- Wasden at CONduit 17 in Salt Lake City.
- Born: Kevin Wasden Utah, U.S.
- Education: Utah State University Andy Reiss
- Known for: Painting, Illustration
- Awards: Runner up in Deseret News-KSL Sterling Scholar Awards

= Kevin Wasden =

American artist

Kevin Wasden is a science fiction and fantasy artist, illustrator, and comics artist from Utah. He has illustrated book covers, magazines, and gaming manuals. He attended Utah State University in Logan, Utah where he studied psychology before switching to art and illustration. His first major illustration job was for a professor at USU, after which he moved to New York City, where he illustrated several books and studied oil painting.

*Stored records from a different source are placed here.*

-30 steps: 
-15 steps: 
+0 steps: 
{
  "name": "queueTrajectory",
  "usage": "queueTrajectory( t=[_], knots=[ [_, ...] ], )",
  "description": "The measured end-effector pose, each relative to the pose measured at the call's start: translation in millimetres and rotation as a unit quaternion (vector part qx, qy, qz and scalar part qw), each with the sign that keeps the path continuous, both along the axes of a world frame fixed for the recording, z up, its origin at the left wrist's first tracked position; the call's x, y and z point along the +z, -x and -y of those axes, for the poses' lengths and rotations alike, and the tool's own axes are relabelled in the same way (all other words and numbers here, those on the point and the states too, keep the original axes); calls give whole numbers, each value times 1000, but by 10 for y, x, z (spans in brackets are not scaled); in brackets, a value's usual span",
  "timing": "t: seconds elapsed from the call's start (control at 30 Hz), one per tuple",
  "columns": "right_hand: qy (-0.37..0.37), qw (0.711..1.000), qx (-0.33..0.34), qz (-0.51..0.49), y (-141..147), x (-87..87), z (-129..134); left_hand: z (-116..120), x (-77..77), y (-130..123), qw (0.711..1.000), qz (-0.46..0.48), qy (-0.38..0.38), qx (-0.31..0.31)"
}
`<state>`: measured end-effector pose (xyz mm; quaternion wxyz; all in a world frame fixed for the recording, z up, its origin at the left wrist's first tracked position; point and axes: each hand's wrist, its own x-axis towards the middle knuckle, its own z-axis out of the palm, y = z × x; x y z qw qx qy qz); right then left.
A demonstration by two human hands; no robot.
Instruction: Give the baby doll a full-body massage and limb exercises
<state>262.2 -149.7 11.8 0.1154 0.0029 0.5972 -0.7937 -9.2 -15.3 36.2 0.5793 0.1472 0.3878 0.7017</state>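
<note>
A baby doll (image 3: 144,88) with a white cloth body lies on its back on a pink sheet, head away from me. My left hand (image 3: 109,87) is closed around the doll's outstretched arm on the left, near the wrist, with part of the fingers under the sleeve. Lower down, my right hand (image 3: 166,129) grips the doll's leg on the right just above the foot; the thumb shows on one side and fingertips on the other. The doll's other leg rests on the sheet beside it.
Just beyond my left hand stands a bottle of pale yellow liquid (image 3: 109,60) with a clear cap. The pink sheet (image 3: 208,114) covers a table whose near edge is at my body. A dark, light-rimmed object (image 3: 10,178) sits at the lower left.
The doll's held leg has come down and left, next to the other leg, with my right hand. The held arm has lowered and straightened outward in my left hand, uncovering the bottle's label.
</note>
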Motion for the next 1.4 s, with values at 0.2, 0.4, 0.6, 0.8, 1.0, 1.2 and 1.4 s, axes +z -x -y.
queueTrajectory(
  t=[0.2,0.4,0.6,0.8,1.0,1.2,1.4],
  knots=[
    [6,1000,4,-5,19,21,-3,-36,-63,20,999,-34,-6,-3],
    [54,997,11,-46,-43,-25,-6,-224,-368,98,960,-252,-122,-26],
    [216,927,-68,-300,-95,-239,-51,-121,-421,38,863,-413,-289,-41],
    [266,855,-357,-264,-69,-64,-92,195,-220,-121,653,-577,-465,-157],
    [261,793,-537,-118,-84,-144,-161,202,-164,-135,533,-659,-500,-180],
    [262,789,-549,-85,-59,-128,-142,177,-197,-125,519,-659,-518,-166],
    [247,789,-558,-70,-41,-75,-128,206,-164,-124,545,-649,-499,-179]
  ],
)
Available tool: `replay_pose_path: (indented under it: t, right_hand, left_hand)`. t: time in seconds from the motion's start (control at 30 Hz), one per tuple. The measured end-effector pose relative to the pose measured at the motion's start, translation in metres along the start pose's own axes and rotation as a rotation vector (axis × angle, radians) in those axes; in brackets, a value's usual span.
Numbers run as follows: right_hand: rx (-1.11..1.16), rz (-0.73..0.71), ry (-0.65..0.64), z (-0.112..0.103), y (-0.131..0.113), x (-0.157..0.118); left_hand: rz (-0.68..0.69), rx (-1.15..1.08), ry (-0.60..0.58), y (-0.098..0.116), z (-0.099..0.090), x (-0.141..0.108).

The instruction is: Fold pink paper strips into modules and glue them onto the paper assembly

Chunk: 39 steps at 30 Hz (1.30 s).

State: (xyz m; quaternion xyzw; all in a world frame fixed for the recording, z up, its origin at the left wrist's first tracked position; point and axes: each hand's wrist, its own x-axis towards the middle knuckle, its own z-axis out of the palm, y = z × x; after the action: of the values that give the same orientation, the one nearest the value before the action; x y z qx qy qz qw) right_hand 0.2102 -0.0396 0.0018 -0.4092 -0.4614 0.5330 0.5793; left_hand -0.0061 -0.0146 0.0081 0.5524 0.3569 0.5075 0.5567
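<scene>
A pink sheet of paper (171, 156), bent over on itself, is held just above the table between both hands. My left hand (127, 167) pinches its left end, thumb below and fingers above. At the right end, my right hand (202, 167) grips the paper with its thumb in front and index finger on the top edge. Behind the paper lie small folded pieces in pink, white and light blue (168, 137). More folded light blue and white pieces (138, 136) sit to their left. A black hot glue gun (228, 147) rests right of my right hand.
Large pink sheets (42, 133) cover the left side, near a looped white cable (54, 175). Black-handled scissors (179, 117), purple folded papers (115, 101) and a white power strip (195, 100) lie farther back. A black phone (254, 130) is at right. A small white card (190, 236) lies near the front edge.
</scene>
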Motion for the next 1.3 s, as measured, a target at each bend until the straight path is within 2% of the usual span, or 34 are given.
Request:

Wasden has been inspired by many artists, including Alfons Mucha, Brom, Gustav Klimt, Edgar Degas, and his favorite fantasy artist is John William Waterhouse. Wasden provided guest art for the third Schlock Mercenary collection. He is a member of the Church of Jesus Christ of Latter-day Saints.

==Works==
In addition to his freelance illustration work, Wasden is the creator and writer of the Technosaurs web comic.

===Little Women===
Wasden illustrated several books by Charlotte Emerson based on Little Women by Louisa May Alcott.
- Amy's True Prize, Avon Books, ISBN 0-380-97634-X (hardcover), ISBN 0-380-79706-2 (paperback)
- Beth's Snow Dancer, Avon Books, ISBN 0-380-97632-3 (hardcover), ISBN 0-380-79704-6 (paperback)
- Jo's Troubled Heart, Avon Books, ISBN 0-380-97629-3 (hardcover), ISBN 0-380-79669-4 (paperback)
- Meg's Dearest Wish, Avon Books, ISBN 0-380-97633-1 (hardcover), ISBN 0-380-79705-4 (paperback)

===Roleplaying books===
Wasden has illustrated several roleplaying game reference manuals.
- Alchemy & Herbalists, by Steven Schend, Bastion Press, 2002-03-01, ISBN 0-9714392-4-9
- Oathbound: Domains of the Forge, by Greg Dent, Jim Butler, Todd Morasch, Bastion Press, 2002-09-01, ISBN 0-9714392-6-5
- Spells & Magic, by Joe Crow et al., Bastion Press, 2002-05-13, ISBN 0-9714392-5-7

===Other works===
- All the Dirt on Dinosaurs, by Don Lessem, Tor Kids, ISBN 0-606-25653-9 (hardcover), ISBN 0-8125-6798-6 (paperback)
- Ask Me Anything About Dinosaurs, by Louis Phillips, Avon Books, ISBN 0-380-78552-8
- Ask Me Anything About Monsters, by Louis Phillips, Avon Books, ISBN 0-380-78551-X
- Exploring Terrific Opportunities for Young Scientists: A Handbook for Teachers and Mentors of Young Scientists, by Prent Klag, Utah State University
- Grave Experiences: An Interdisciplinary Guide to Cemetery Studies, by Prent Klag, Utah State University
- Hazzardous, by Julie Wright, Covenant Communications

===Gallery Exhibits===
- Gallery 25 (268 Historic 25th St., Ogden, 334-9881)

===Personal life===
- Served a Mission for The Church of Jesus Christ of Latter-Day Saints in the Osorno Chile Mission in 1990. He married Michelle and they had a boy together on 21 Oct 1998.